# Examining Tokens

In [1]:
from data import data_frames as dfs
import pandas as pd

In [2]:
dfs.all_df_names

['ashville_lst',
 'ashville_rvs',
 'austin_lst',
 'austin_rvs',
 'broward_lst',
 'broward_rvs',
 'clark_lst',
 'clark_rvs',
 'nashville_lst',
 'nashville_rvs',
 'ottawa_lst',
 'ottawa_rvs',
 'salem_lst',
 'salem_rvs']

In [3]:
dfs.all_dfs[1].shape

(173892, 6)

In [4]:
df_stats = {}
for i, df in enumerate(dfs.all_df_names):
    df_stats.update({df: [dfs.all_dfs[i].shape[0], 
                          dfs.all_dfs[i].shape[1]] 
                    })    
df_stats = pd.DataFrame(df_stats).T
df_stats = df_stats.rename(columns={0: 'n_rows', 1:'n_columns'})
print(df_stats.shape)

(14, 2)


In [5]:
df_stats.sort_values('n_rows', ascending=False)

Unnamed: 0,n_rows,n_columns
nashville_rvs,322322,6
austin_rvs,321484,6
clark_rvs,267537,6
broward_rvs,215455,6
ashville_rvs,173892,6
ottawa_rvs,100764,6
austin_lst,10450,74
broward_lst,10071,74
clark_lst,9156,74
salem_rvs,7994,6


In [6]:
# Get Only Reviews Dataframes
rvs_names = [df for df in dfs.all_df_names if 'rvs' in df]
rvs_names

['ashville_rvs',
 'austin_rvs',
 'broward_rvs',
 'clark_rvs',
 'nashville_rvs',
 'ottawa_rvs',
 'salem_rvs']

In [7]:
dir(dfs)

['__builtins__',
 '__cached__',
 '__doc__',
 '__file__',
 '__loader__',
 '__name__',
 '__package__',
 '__spec__',
 'all_df_names',
 'all_dfs',
 'ashville_lst',
 'ashville_rvs',
 'austin_lst',
 'austin_rvs',
 'broward_lst',
 'broward_rvs',
 'clark_lst',
 'clark_rvs',
 'nashville_lst',
 'nashville_rvs',
 'ottawa_lst',
 'ottawa_rvs',
 'pd',
 'rvs_dfs',
 'rvs_names',
 'salem_lst',
 'salem_rvs']

In [8]:
rvs_dfs_stats = {}
for i, df in enumerate(dfs.rvs_names):
    rvs_dfs_stats.update({df: dfs.rvs_dfs[i].shape[0]})    
rvs_dfs_stats = pd.DataFrame(pd.Series(rvs_dfs_stats))
rvs_dfs_stats = rvs_dfs_stats.rename(columns={0: 'n_rows'})
print(rvs_dfs_stats.shape)

(7, 1)


In [9]:
rvs_dfs_stats

Unnamed: 0,n_rows
ashville_rvs,173892
austin_rvs,321484
broward_rvs,215455
clark_rvs,267537
nashville_rvs,322322
ottawa_rvs,100764
salem_rvs,7994


In [10]:
dfs.rvs_dfs[0]['comments']

0         Lisa is superb hostess, she will treat you lik...
1         This was a lovely little place walking distanc...
2         Lisa was very nice to work with.  However, we ...
3         I feel very lucky to have found this beautiful...
4         Great roomy little apartment, beautiful privat...
                                ...                        
173887    Lisa was a great host & the location is very p...
173888    Lisa's place was great value for the area!
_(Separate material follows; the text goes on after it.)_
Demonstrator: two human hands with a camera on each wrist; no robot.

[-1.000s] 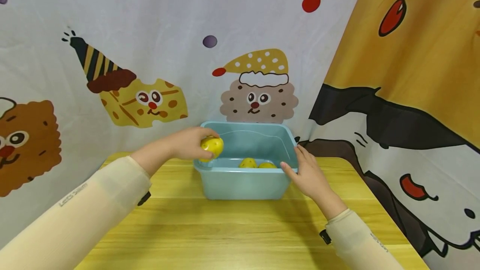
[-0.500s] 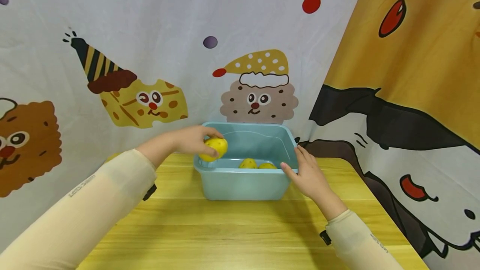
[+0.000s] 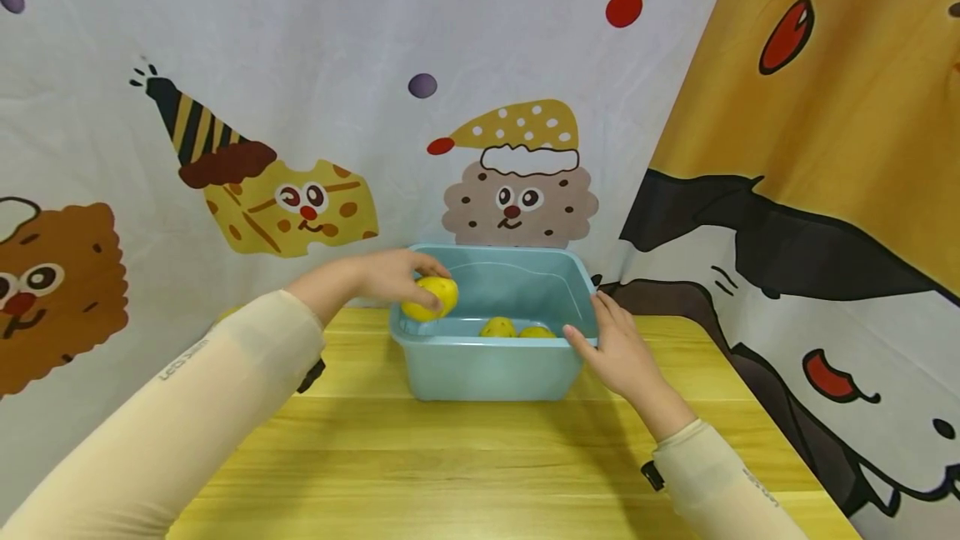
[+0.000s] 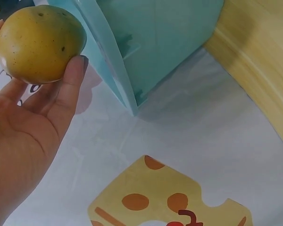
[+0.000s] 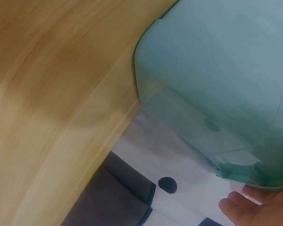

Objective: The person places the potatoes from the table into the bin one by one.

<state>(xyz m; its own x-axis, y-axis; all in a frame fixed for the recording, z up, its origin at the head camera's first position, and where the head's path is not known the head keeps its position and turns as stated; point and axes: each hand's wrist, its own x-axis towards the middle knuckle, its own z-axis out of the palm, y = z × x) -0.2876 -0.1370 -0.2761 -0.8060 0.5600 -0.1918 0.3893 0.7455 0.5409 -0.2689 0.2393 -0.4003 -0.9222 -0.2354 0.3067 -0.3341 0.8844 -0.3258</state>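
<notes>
My left hand (image 3: 393,275) holds a yellow potato (image 3: 435,300) between thumb and fingers, over the left end of a light-blue plastic tub (image 3: 487,369). In the left wrist view, small dark specks dot the potato (image 4: 40,44), and the tub's rim (image 4: 114,59) is right beside it. Two more potatoes (image 3: 498,327) lie inside on the tub's floor, partly hidden by the front wall. At the tub's front right corner rests my right hand (image 3: 618,348), fingers extended along the right rim and thumb over the front rim. Its fingertips (image 5: 228,207) show outside the rim in the right wrist view.
The tub stands on a yellow wood-grain table (image 3: 480,457), near its back edge. Behind hangs a white cloth (image 3: 300,40) printed with cartoon food, close to the tub's far wall. Another printed cloth (image 3: 825,148) hangs at the right.
My left hand has moved slightly right with the potato, further over the tub. My right hand stays at the tub's corner, and the potatoes inside have not moved.
</notes>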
It ...
173889    We were comfortable in this home and it is con...
173890    Great location, close to everything. Spacious ...
173891    We had a great time and we wish we could have ...
Name: comments, Length: 173892, dtype: object

In [11]:
dfs.rvs_dfs[0]['comments'][0]

'Lisa is superb hostess, she will treat you like family and provide you with the coziest little home in Asheville which will definitely enhance your experience of the magical town! Just like the Eco-retreat, the Private sunny apartment is a neat little flat with all you need for up to 3 people, the place was impeccable in lovely neighborhood. You can hardly beat this one!'

## Start Tokenization

In [12]:
import spacy

# load NN sm, md, lg etc.
nlp = spacy.load("en_core_web_lg")

In [13]:
doc = nlp(dfs.rvs_dfs[0]['comments'][0])

In [19]:
tokens = [token for token in doc]
tokens[:5]

[We, arrived, to, a, beautiful]

In [26]:
try_with_drops = dfs.rvs_dfs[0]['comments'].dropna()

In [None]:
# Why is this not working??
# Is there a float hidden in the column of text?
# The float might be caused by an np.nan
tokens = []
for doc in nlp.pipe(try_with_drops):
        doc_tokens = []
        for token in doc:
            if (token.is_stop == False) & (token.is_punct == False) & (token.is_space == False):
                doc_tokens.append(token.text.lower())
            tokens.append(doc_tokens)

In [25]:
# Operation Find Float

dfs.rvs_dfs[0]['comments'].isna().sum()

54

In [29]:
master_tokens = []

for df in dfs.rvs_dfs:
    tokens = []
    for doc in nlp.pipe(df['comments'].dropna()):
        doc_tokens = []
        for token in doc:
            if (token.is_stop == False) & (token.is_punct == False) & (token.is_space == False):
                doc_tokens.append(token.text.lower())
            tokens.append(doc_tokens)
    master_tokens.append(tokens)



In [30]:
print("Length", len(master_tokens))
master_tokens[0][0]

Length 7


['lisa',
 'superb',
 'hostess',
 'treat',
 'like',
 'family',
 'provide',
 'coziest',
 'little',
 'home',
 'asheville',
 'definitely',
 'enhance',
 'experience',
 'magical',
 'town',
 'like',
 'eco',
 'retreat',
 'private',
 'sunny',
 'apartment',
 'neat',
 'little',
 'flat',
 'need',
 '3',
 'people',
 'place',
 'impeccable',
 'lovely',
 'neighborhood',
 'hardly',
 'beat']

In [None]:
# Is tokenization the best normalization strategy?
# Is normalization the right word?